Hemen şunu ekleyelim; bu son paragraf partinin devrimci olup olmadığıyla doğrudan ilgili değildir. Güncelin nasıl okunması, nasıl bir taktik ve strateji geliştirilmesi ile ilgilidir. Taktik ve stratejinin yanlış çıkması siyasal iktidarın devrimle alınması gerektiğini savunan parti ve örgütler için ne sosyalist ve ne de devrimci olup olmadığının bir kanıtıdır.

melnur  |  Cvp:
Cevap: 2
11.11.2018- 23:40

Devrimci olmak radikal olmaktır. Sosyalist devrimci olmak hem siyasal devrim ve hem de iktidarın alınmasından sonraki süreç için radikal olmaktır.

Bu radikal olmayı nesnelliğin göz önüne alınmaması olarak görmemek lazım. Siyasal iktidarın alınmasının nesnel karşılığı Lenin'in açıklamalarında var. (Üstteki yorumlarda vardı.) Aynı şekilde devrimden sonra gerçekleştirilecek toplumsal dönüşümler için de radikal olmaktır sosyalist devrimcilik ama bu radikalliği de nesnellikten ayrı düşünmemek, soyutlamamak gerekir.

melnur  |  Cvp:
Cevap: 3
30.11.2018- 20:17

Aslında şuraya gelmek istiyorum; devrimci olmak, radikal olmak anlamına geliyor, tamam da radikal olmak, egemen sistemin kurum ve militarist yapısıyla sürekli didişmek, kavga etmek ve hatta savaş içinde olmak anlamına mı geliyor? Eminim, özellikle Kürt hareketinin mücadelesine paralel olarak bu soruya ''evet'' diyecek bir yığın insan vardır. SF'de yıllarca devrimcilik bu anlamda görüldü ve savunuldu. Devrimcilik için ''tüfek omza'' benzetmeleri bile yapıldı. Ve ilginçtir, bütün bu siyasal tavırlar da, hiç ilgisi olmamasına rağmen Leninizm ile ilişkilendirilerek yapıldı.

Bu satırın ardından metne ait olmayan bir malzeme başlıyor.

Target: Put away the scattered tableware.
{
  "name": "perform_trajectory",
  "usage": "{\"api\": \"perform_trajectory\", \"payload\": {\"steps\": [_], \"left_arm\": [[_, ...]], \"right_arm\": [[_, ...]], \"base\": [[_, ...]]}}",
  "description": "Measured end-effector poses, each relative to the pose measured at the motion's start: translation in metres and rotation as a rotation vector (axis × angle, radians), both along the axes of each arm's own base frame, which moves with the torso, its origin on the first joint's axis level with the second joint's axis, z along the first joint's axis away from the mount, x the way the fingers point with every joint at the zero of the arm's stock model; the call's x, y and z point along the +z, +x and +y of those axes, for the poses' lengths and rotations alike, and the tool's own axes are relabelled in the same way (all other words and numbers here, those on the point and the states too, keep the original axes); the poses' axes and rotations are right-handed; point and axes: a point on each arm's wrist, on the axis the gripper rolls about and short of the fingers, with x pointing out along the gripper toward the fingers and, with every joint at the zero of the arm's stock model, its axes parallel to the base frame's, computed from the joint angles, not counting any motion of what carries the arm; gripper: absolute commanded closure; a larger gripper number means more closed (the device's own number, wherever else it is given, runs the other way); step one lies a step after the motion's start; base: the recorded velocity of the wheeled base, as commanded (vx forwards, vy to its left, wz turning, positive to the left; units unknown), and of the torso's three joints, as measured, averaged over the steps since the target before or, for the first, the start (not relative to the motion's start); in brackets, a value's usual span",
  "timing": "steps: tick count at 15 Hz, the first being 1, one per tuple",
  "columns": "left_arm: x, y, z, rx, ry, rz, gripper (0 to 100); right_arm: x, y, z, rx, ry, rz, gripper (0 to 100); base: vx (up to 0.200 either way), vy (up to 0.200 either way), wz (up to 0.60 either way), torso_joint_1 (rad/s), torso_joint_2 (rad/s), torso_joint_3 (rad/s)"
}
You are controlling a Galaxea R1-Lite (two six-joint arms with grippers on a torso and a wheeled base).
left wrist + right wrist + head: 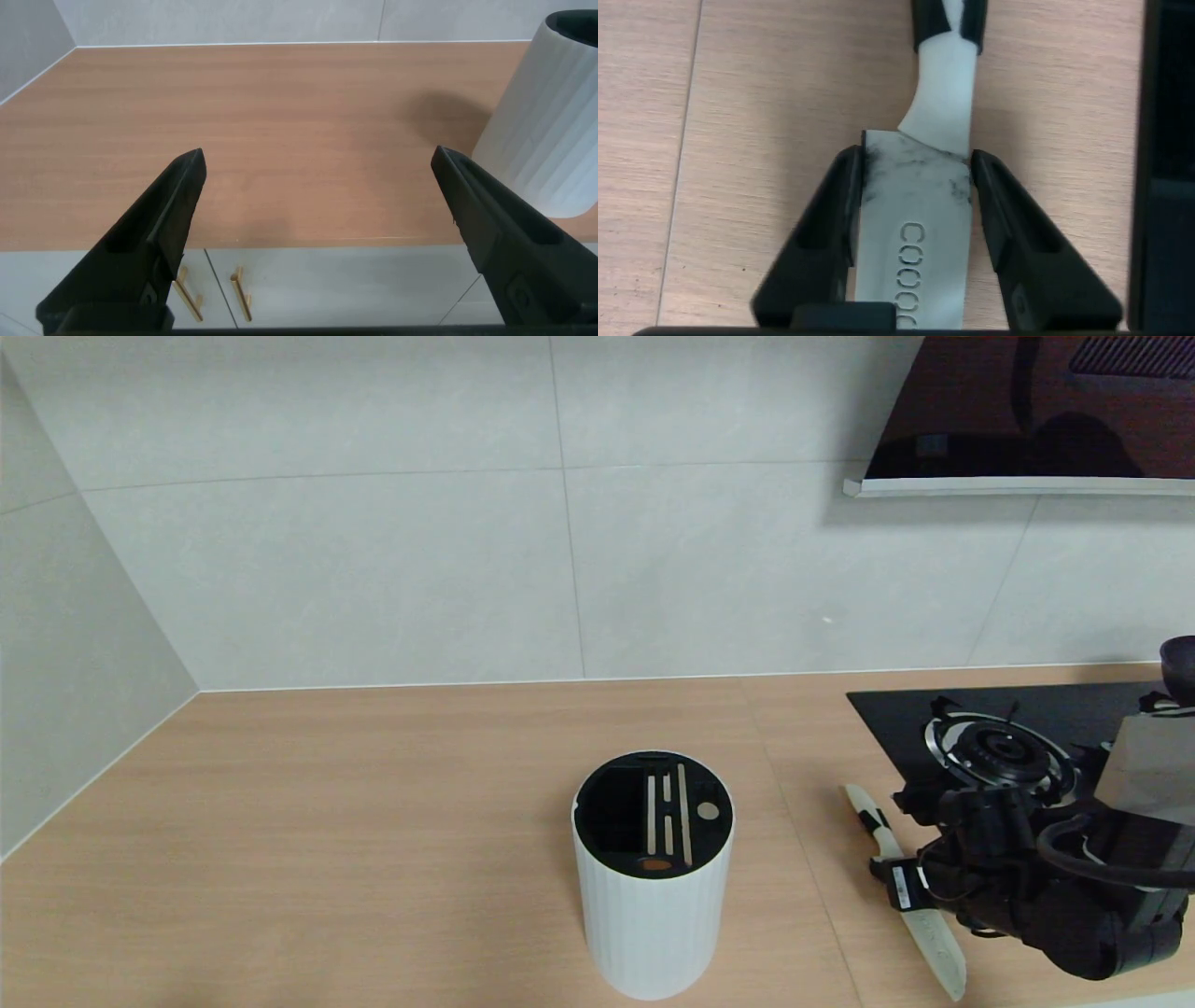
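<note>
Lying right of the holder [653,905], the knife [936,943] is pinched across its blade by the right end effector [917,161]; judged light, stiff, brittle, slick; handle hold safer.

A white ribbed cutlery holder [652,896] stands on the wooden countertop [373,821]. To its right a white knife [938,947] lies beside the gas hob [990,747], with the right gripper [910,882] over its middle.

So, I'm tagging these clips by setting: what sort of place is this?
Most likely a home kitchen: a gas hob set in a wooden counter, a range hood on the tiled wall above.
</note>
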Motion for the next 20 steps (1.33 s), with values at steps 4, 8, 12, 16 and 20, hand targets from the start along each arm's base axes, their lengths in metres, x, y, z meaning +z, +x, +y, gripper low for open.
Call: {"api": "perform_trajectory", "payload": {"steps": [4,8,12,16,20], "left_arm": [[0.0,0.0,0.0,0.0,0.0,0.0,0],[0.0,0.0,0.0,0.0,0.001,0.0,0],[0.0,0.0,0.0,0.001,0.007,0.0,0],[0.006,0.0,0.0,0.0,0.007,-0.057,0],[0.018,-0.005,-0.004,-0.186,0.015,-0.083,0]], "right_arm": [[0.007,0.0,-0.001,-0.023,-0.016,-0.025,100],[0.037,-0.007,0.0,-0.028,-0.007,-0.109,100],[0.07,-0.021,0.004,-0.009,0.008,-0.173,100],[0.11,-0.046,0.021,0.058,0.053,-0.236,100],[0.155,-0.058,0.032,0.106,0.102,-0.343,100]], "base": [[0.0,0.0,0.0,0.0,0.0,0.0],[0.0,0.0,0.0,0.0,0.0,0.0],[0.0,0.0,0.0,0.0,0.0,0.0],[0.0,0.0,0.0,0.0,0.0,0.0],[0.0,0.0,0.0,0.0,0.0,0.0]]}}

İşçi sınıfı ve emekçi halk koşullar ne olursa olsun öncü partisi olmaksızın siyasal devrimi ve sonrasında komünizm doğrultusunda toplumsal dönüşümleri de gerçekleştiremez. Sınıfın ve emekçi halkın siyasete çağrılması, siyasal devrim perspektifi, komünizme yürüyüş öncünün görev ve sorumluluğundadır. Öncü parti bir aydınlar ve devrimciler örgütüdür. Devrimciliği de savunageldiği radikallikle ilintilidir.

Tam Sürüme Geç »
 phpKF Mobil Android Uygulaması Kullanın [X]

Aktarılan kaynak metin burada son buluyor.